Re: Is intellisense features integration in Emacs technically possible?

From: Phillip Lord
Subject: Re: Is intellisense features integration in Emacs technically possible?
Date: Fri, 24 Jan 2014 11:58:45 +0000
User-agent: Gnus/5.13 (Gnus v5.13) Emacs/24.3 (gnu/linux)

Jorgen Schaefer <address@hidden> writes:

> On Thu, 23 Jan 2014 10:12:44 -0500
> Stefan Monnier <address@hidden> wrote:
>> >> It's mainly a common interface for such external programs so that
>> >> we can add more languages more easily.

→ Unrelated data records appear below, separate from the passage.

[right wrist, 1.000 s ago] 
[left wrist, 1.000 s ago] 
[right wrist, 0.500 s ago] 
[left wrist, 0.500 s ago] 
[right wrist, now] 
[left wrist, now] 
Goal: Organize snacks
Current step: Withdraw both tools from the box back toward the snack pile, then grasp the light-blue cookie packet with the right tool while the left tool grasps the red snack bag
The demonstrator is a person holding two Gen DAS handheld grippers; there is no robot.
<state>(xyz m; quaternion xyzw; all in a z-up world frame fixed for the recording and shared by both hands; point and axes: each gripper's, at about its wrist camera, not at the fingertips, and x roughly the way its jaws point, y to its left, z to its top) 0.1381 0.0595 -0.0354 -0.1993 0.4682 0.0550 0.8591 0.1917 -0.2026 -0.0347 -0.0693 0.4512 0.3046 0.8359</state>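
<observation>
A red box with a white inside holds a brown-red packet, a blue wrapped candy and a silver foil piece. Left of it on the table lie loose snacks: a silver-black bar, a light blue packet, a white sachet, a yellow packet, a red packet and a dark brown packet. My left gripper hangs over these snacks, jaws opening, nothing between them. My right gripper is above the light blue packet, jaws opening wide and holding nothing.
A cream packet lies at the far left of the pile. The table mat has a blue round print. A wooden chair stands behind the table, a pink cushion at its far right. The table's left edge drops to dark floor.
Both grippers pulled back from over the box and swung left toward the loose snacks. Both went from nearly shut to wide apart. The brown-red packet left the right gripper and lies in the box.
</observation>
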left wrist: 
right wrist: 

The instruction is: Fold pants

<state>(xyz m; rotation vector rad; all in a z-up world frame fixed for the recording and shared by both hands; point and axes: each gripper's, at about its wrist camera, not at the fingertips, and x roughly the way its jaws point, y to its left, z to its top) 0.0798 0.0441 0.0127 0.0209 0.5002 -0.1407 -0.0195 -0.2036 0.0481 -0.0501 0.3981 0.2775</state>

The current effort of
>> >> unifying the completion interface as well as supporting company
>> >> mode as a front-end is going a great deal forward in that.
>> > I'm not convinced that a single interface would work; again, using
>> > clojure as example, this has moved away from a single interface in
>> > Emacs (i.e. slime/swank) and toward a single interface for Clojure
>> > (so that the Clojure side offers a single server, for different
>> > editors).
> On the topic of a "unified RPC interface", it does grate me a bit that
> every mode implements its own RPC with a major language (elpy
> implements a simple JSON-RPC one, emacs-jedi uses the elaborate EPC
> library, ropemacs uses Pymacs which uses a very idiosyncratic protocol,
> slime does the swank stuff, clojure apparently has its own API now,
> etc. etc.), but I'm not sure if that's a solvable problem.

This is the sort of thing I was talking about when I said "I'm not
convinced a single interface would work".

> Choice of the RPC mechanism depends as much on Emacs as it does on the
> capabilities of the language being talked to. The JSON-RPC code in
> elpy is a total of 450 lines, both the Emacs Lisp as well as the
> Python side, including docstrings and comments, so not having a
> standard one is not really a huge problem.

But that the mechanism is an RPC, I think, is more or less a given.

Having a set of standard call-back functions for instance would help. If
they all used the same interface, then you could chain them together and
compose them in a sane way. So, for instance, you might be able to pick
up an "parse a JSON-RPC into lisp datastructures" callback, an "adapt
the lisp data structures from my library", and a "do a completion
callback", then compose them and use them. The first could be generic
for a given syntax family of RPC calls, the last generic for the
functionality. So you'd only need to write the middle bit for a given

Just a thought.


reply via email to

[Prev in Thread] Current Thread [Next in Thread]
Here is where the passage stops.